俺はもうアキの情緒が理解できぬ。架空のユキとしての行動であろうが、アキの中での設定では、ユキは情緒不安定な人物なのであろうか。とすると、俺も苦労しそうなものだ。まあファブリスは、母国に連れ帰りたいと思う程度にはユキを好いている設定であるから、ファブリスとユキは上手くやっていけるだろう。いや、架空の人物の心配などしている場合ではないな。
「おかしな人ですね」
「そう言ってくれるな。ところで、国王以外の王族はどうだ?」
「詳しくないですよ」
「構わぬ」
「一度しか言いませんから、よく聞いてくださいよ。イグナス王太子は、慣例通りヴァシパラティ太守をしてます。次男のアッティカス王子は、放蕩王子として知られてます。長女のエヌーカ王女は、えーと…誰かは忘れましたけど、貴族に嫁ぎました。次女のシャローム王女も一緒です。三女のヴェロニク王女は、名前以外公表されてません。あ、王妃はエヴァンジェリン妃で、どこかは忘れましたけど、伯爵家出身です」
「他は?」
「王弟は元々三人いたんですけど、長弟のスピリダコス伯爵ジョシュア王子は、私が生まれるより前に反乱しちゃって、処刑されたみたいですよ。その時、スピリダコス伯爵は三弟のドウェイン王子が継ぎました。次弟のデューハースト侯爵ハーヴェイ王子は、元々伯爵だったんですけど、ジョシュア王子捕縛の武勲で陞爵してます。ジョシュア王子の件があってから、王弟の二人は武装を禁じられて、軍を退きました。二人とも既婚ですけど、王弟妃が誰かは知りません。多分、子爵家以上の出身だと思いますよ」
「そうか」
クィーズスの王族は、王族であるのに爵位を有するのか。サヌストでは、王族は爵位を有さぬため、変な感覚だ。おそらく、王族間の序列の問題であろうが、王位継承順位とは異なるのであろうか。
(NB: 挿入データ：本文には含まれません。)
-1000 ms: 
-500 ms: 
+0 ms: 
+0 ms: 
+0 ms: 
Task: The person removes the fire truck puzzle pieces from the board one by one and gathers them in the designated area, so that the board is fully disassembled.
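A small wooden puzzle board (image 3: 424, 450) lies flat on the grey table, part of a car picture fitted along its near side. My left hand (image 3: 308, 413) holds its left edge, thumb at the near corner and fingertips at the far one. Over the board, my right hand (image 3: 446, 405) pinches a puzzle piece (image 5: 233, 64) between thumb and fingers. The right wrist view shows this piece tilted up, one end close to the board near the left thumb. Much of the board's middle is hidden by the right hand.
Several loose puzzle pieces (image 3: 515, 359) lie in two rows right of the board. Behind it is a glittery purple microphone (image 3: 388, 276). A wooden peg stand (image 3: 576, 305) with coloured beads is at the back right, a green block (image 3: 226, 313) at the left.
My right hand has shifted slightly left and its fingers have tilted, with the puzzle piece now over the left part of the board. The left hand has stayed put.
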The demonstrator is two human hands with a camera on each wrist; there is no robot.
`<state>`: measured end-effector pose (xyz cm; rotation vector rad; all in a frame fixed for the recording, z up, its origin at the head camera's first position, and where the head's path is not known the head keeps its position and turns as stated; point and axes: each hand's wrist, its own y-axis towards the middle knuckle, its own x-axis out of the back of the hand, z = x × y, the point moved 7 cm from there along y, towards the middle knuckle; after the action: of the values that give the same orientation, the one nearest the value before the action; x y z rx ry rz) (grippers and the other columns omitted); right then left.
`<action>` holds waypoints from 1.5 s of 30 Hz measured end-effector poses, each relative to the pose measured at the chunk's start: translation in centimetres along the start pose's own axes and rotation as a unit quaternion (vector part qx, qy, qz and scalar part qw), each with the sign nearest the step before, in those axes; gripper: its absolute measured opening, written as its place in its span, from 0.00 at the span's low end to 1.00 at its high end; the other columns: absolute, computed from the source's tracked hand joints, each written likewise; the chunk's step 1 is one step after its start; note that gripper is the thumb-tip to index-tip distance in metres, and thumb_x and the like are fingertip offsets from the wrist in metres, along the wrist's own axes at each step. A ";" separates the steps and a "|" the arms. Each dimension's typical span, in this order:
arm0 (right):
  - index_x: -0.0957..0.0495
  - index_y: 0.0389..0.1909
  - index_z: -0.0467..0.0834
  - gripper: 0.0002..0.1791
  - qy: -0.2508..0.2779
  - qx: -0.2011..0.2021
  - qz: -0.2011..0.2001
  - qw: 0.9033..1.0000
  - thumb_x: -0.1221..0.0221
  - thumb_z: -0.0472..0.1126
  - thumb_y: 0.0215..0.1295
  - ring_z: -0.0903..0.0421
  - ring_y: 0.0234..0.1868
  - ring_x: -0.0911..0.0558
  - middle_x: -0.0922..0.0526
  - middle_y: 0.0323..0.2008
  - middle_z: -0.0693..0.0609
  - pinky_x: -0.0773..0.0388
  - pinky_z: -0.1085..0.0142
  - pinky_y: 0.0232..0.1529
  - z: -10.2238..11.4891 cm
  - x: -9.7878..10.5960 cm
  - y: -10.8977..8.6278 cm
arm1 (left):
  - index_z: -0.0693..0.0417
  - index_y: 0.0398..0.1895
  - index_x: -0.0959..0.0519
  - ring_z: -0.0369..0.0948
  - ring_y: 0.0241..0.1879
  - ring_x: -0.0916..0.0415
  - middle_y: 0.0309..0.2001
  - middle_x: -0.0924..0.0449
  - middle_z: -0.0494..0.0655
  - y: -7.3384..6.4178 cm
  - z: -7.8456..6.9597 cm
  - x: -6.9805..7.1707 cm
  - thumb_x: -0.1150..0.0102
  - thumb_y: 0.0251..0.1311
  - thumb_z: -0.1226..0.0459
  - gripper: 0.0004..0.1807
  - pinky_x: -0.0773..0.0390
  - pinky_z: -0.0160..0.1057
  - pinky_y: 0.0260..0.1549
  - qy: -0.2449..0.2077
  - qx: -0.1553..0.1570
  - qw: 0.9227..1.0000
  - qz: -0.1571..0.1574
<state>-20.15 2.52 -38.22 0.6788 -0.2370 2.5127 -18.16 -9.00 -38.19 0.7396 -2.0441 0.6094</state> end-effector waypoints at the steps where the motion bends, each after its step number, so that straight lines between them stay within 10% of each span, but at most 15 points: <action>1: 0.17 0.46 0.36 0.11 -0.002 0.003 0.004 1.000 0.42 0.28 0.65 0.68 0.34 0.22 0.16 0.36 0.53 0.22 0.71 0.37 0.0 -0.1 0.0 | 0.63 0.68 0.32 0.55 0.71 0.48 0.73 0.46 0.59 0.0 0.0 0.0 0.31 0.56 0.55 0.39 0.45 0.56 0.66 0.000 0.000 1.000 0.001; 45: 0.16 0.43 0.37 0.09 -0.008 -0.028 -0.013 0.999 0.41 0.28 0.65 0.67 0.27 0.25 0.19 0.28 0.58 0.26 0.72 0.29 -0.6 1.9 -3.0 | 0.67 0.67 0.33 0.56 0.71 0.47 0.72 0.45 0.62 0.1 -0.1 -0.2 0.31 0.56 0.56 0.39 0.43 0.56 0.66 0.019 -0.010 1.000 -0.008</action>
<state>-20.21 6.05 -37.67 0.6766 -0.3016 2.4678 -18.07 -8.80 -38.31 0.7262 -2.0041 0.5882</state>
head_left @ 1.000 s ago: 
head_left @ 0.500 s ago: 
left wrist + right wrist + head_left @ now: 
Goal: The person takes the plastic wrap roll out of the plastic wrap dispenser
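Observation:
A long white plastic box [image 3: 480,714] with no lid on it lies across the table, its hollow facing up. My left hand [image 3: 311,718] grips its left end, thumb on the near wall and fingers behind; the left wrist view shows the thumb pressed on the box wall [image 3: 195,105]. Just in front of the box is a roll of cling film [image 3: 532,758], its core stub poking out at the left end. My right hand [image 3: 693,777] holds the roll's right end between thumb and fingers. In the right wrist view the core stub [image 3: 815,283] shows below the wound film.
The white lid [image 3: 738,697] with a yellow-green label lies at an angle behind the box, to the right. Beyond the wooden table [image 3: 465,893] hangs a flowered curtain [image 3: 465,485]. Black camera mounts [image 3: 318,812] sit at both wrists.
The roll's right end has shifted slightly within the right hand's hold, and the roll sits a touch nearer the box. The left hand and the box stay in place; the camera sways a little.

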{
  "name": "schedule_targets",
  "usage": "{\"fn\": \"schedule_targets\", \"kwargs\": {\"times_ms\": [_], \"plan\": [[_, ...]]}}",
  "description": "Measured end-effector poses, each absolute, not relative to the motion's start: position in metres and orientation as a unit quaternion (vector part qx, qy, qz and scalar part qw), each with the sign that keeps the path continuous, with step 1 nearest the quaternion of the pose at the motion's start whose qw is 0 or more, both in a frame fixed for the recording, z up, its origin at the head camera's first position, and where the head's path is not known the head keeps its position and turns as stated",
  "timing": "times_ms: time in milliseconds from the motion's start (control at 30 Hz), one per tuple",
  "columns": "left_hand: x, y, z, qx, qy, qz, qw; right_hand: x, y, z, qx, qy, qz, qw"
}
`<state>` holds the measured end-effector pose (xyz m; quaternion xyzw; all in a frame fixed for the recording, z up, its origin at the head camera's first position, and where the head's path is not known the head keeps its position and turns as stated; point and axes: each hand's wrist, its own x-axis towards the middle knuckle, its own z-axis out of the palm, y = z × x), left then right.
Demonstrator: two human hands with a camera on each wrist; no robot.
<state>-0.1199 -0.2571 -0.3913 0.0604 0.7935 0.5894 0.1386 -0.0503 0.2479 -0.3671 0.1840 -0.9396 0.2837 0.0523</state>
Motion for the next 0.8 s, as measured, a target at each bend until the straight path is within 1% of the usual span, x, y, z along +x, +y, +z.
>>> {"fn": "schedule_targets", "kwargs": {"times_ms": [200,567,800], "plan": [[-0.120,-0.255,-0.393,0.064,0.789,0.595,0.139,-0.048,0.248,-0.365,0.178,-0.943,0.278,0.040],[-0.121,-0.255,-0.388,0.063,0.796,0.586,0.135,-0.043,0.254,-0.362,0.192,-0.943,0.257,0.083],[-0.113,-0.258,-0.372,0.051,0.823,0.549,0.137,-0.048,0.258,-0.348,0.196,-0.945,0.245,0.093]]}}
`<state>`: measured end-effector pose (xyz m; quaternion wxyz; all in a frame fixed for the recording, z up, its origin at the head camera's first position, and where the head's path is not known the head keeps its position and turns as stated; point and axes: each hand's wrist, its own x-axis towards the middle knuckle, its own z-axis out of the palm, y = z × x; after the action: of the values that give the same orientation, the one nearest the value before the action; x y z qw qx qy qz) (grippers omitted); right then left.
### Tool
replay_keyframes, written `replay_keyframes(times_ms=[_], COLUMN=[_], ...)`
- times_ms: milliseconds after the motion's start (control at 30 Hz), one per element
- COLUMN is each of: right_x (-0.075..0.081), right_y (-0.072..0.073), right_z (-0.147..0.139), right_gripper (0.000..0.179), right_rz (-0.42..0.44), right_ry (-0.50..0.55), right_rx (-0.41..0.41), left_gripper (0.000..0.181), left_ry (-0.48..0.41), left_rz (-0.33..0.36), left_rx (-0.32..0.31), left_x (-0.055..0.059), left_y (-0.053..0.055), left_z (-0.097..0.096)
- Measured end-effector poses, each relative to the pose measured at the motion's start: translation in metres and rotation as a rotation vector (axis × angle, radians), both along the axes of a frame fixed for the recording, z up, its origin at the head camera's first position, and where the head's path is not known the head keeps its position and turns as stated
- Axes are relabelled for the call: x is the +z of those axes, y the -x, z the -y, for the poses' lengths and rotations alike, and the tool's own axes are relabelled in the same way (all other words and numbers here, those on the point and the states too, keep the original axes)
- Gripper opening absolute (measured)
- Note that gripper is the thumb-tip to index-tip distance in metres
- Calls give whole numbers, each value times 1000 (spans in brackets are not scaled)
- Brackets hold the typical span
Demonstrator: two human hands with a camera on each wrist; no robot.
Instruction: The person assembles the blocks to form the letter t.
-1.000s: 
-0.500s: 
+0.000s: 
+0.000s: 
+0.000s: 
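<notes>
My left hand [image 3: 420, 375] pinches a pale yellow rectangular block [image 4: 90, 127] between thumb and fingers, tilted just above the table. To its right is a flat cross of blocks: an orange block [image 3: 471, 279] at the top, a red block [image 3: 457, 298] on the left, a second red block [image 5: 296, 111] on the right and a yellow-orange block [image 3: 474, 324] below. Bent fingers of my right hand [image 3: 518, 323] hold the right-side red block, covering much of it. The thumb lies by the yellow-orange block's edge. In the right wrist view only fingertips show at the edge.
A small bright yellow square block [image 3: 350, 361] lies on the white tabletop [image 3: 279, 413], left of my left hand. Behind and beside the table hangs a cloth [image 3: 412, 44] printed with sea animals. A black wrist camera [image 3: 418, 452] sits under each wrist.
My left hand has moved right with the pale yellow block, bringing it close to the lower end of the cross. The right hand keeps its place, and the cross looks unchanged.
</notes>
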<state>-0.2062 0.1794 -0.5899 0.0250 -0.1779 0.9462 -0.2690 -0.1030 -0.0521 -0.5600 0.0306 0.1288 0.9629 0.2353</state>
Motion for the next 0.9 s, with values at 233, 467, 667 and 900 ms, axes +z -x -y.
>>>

サヌストの王族は、国王と王太子のみ正式な婚姻を許されているだけで、そうでない王族は正式な婚姻を許されておらず、人数が増え難いため、爵位という序列が必要ないのだ。ちなみに王太子の子や孫など、将来的に国王や王太子になるべき立場の王族であれば、婚約は許されているものの、やはり正式な婚姻は即位や立太子の後である。
「以上か?」
「王姉とか王妹とか、従兄弟姉妹とかその子供とか、いっぱいいると思いますけど、私は今まで王族に興味なんてありませんでしたから知りません」
「確かに農民の娘にとって、王族に関する知識など必要ないか」
「はい。言い訳みたいで悪いですけど、ほんとにその通りで、こんな私でも詳しすぎるってみんなに言われるくらいですよ」
「そうか」
「あ、明日のうちに調べておきましょうか?」
「頼めるか?」
「はいっ。ここで有能さを示しておきますよ。ちゃんと調べて、ちゃんとした報告書にしますから、ユキさんと逢引でもどうぞ」
「そうか。ではその言葉に甘えさせてもらおう」
リンは自身を有能と称するが、それが誇張でないことが明日分かりそうだ。どうやって調べるのかは知らぬが、まあそれ含めての有能さということであろう。